**What this task involves**
Give the data again, word for word.

**Recorded information**
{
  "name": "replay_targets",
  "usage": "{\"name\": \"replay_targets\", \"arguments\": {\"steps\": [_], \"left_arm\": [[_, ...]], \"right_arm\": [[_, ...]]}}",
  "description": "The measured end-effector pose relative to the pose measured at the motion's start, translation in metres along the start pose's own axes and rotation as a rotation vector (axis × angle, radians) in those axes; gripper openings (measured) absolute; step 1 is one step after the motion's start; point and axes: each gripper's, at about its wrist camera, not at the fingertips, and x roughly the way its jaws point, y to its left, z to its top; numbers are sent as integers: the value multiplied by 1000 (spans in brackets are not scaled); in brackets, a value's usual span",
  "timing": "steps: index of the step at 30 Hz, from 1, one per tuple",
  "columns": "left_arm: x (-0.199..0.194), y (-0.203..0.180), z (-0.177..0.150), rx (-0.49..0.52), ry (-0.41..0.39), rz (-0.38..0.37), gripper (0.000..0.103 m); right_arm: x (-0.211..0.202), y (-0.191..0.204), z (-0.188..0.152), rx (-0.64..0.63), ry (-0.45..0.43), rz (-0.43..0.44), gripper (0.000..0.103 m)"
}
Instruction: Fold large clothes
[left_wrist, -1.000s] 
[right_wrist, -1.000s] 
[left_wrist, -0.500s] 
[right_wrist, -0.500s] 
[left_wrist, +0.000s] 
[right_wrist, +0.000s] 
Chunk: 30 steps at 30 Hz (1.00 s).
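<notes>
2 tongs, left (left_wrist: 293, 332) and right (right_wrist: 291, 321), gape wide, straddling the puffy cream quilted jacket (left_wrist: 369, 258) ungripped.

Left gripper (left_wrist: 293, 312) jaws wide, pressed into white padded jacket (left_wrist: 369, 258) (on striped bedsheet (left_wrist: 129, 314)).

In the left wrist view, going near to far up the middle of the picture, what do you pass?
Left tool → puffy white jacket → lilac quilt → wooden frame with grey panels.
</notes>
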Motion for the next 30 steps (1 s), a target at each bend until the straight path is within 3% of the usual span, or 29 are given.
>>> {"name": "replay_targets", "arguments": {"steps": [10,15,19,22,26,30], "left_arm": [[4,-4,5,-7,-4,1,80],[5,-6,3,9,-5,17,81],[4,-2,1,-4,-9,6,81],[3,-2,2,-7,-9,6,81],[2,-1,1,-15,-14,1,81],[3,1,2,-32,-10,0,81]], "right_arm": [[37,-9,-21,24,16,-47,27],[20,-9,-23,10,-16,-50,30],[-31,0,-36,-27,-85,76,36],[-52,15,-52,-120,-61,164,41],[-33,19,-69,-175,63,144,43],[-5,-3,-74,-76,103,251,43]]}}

**Solution to the problem**
{
  "name": "replay_targets",
  "usage": "{\"name\": \"replay_targets\", \"arguments\": {\"steps\": [_], \"left_arm\": [[_, ...]], \"right_arm\": [[_, ...]]}}",
  "description": "The measured end-effector pose relative to the pose measured at the motion's start, translation in metres along the start pose's own axes and rotation as a rotation vector (axis × angle, radians) in those axes; gripper openings (measured) absolute; step 1 is one step after the motion's start; point and axes: each gripper's, at about its wrist camera, not at the fingertips, and x roughly the way its jaws point, y to its left, z to its top; numbers are sent as integers: the value multiplied by 1000 (spans in brackets are not scaled); in brackets, a value's usual span",
  "timing": "steps: index of the step at 30 Hz, from 1, one per tuple",
  "columns": "left_arm: x (-0.199..0.194), y (-0.203..0.180), z (-0.177..0.150), rx (-0.49..0.52), ry (-0.41..0.39), rz (-0.38..0.37), gripper (0.000..0.103 m); right_arm: x (-0.211..0.202), y (-0.191..0.204), z (-0.188..0.152), rx (-0.64..0.63), ry (-0.45..0.43), rz (-0.43..0.44), gripper (0.000..0.103 m)"
}
Instruction: Fold large clothes
[left_wrist, -1.000s] 
[right_wrist, -1.000s] 
[left_wrist, -0.500s] 
[right_wrist, -0.500s] 
[left_wrist, +0.000s] 
[right_wrist, +0.000s] 
Chunk: 30 steps at 30 Hz (1.00 s).
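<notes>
2 tongs, left (left_wrist: 293, 332) and right (right_wrist: 291, 321), gape wide, straddling the puffy cream quilted jacket (left_wrist: 369, 258) ungripped.

Left gripper (left_wrist: 293, 312) jaws wide, pressed into white padded jacket (left_wrist: 369, 258) (on striped bedsheet (left_wrist: 129, 314)).

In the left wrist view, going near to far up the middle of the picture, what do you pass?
Left tool → puffy white jacket → lilac quilt → wooden frame with grey panels.
</notes>
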Motion for the next 30 steps (1 s), a target at each bend until the straight path is within 3% of the usual span, or 29 are given.
>>> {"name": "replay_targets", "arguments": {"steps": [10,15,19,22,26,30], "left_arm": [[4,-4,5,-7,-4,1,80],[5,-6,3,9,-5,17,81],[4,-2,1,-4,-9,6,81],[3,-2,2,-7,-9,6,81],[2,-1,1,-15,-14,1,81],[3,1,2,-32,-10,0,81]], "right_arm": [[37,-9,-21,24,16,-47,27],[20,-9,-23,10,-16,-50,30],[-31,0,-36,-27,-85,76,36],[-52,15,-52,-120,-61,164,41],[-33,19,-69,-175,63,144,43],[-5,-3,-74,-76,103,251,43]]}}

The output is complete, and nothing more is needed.